Speaking from the Raps point of view, I think you guys should concentrate less on our strengths and more on our weaknesses. You can try to stop Yao and T-Mac, but if they're on their A-game those 2 will be scoring at will. Instead, you should attack our very weak PF position - Bosh and Marshall can easily outplay Mo Taylor and Howard. Also have Skip run circles around Charlie Ward and our PG will be out of commission. 

If the Raps stick to their game plan and Vince comes out in his all-star form you guys should have a chance to win. With that being said... Yao and T-Mac are probably pretty pissed right now and are ready to give u guys a whoopin'.

91-83 Houston


----------



## Yao Mania (Aug 4, 2003)

President's Choice Raptors Basketball?!?!

:laugh: :laugh: :laugh:


----------



## sKiP~2~mY~BLUTH (Aug 11, 2004)

i wonna see the game like u guys.....damn...

first basket of the yr...vince...hehe


----------



## Yao Mania (Aug 4, 2003)

uh oh.... I can't believe Loren Woods is actually a half-decent job against Yao. And the rest of the Rockets are not showing that they can get the ball down to Yao any better than Francis...

15-4 Raps


----------



## Yao Mania (Aug 4, 2003)

Wow I guess all the Raps fans don't post when they're watching the game... everyone's abandoned this forum!

Yao picks up 2nd foul, but should be energized when he comes back in 2nd Q

19-14 Raps


----------



## Slasher (Jul 11, 2003)

> Originally posted by <b>Yao Mania</b>!
> Wow I guess all the Raps fans don't post when they're watching the game... everyone's abandoned this forum!
> 
> Yao picks up 2nd foul, but should be energized when he comes back in 2nd Q
> ...


Haha that's right. The game is just amazing. Its (finally) nice to see the Raptors play like a real team and scoring 50+ points at the halft.
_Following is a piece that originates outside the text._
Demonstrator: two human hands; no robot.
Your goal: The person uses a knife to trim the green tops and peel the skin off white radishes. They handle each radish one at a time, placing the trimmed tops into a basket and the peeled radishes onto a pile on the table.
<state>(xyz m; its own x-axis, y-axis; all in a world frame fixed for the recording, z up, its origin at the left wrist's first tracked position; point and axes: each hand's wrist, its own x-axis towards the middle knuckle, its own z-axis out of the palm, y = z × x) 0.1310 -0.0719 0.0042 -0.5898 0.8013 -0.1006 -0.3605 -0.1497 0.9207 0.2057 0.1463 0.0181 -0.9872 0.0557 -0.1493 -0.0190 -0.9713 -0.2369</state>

The game's back on so I am off.


----------



## Mr_B (Mar 6, 2004)

yea I don't tend to post till after the game but the raps do look sharp to many jumpers for my liking though


----------



## Yao Mania (Aug 4, 2003)

Vince is playing too unselfishly, he's gotta try to draw more fouls instead of passing the ball out when he's driving in

The fans are really into the game, good to see


----------



## DAllatt (Jun 13, 2003)

> Originally posted by <b>Mr_B</b>!
> yea I don't tend to post till after the game but the raps do look sharp to many jumpers for my liking though


I agree to some extent.

But many of their shots are high percentage...they're doing a good job of taking the best option available.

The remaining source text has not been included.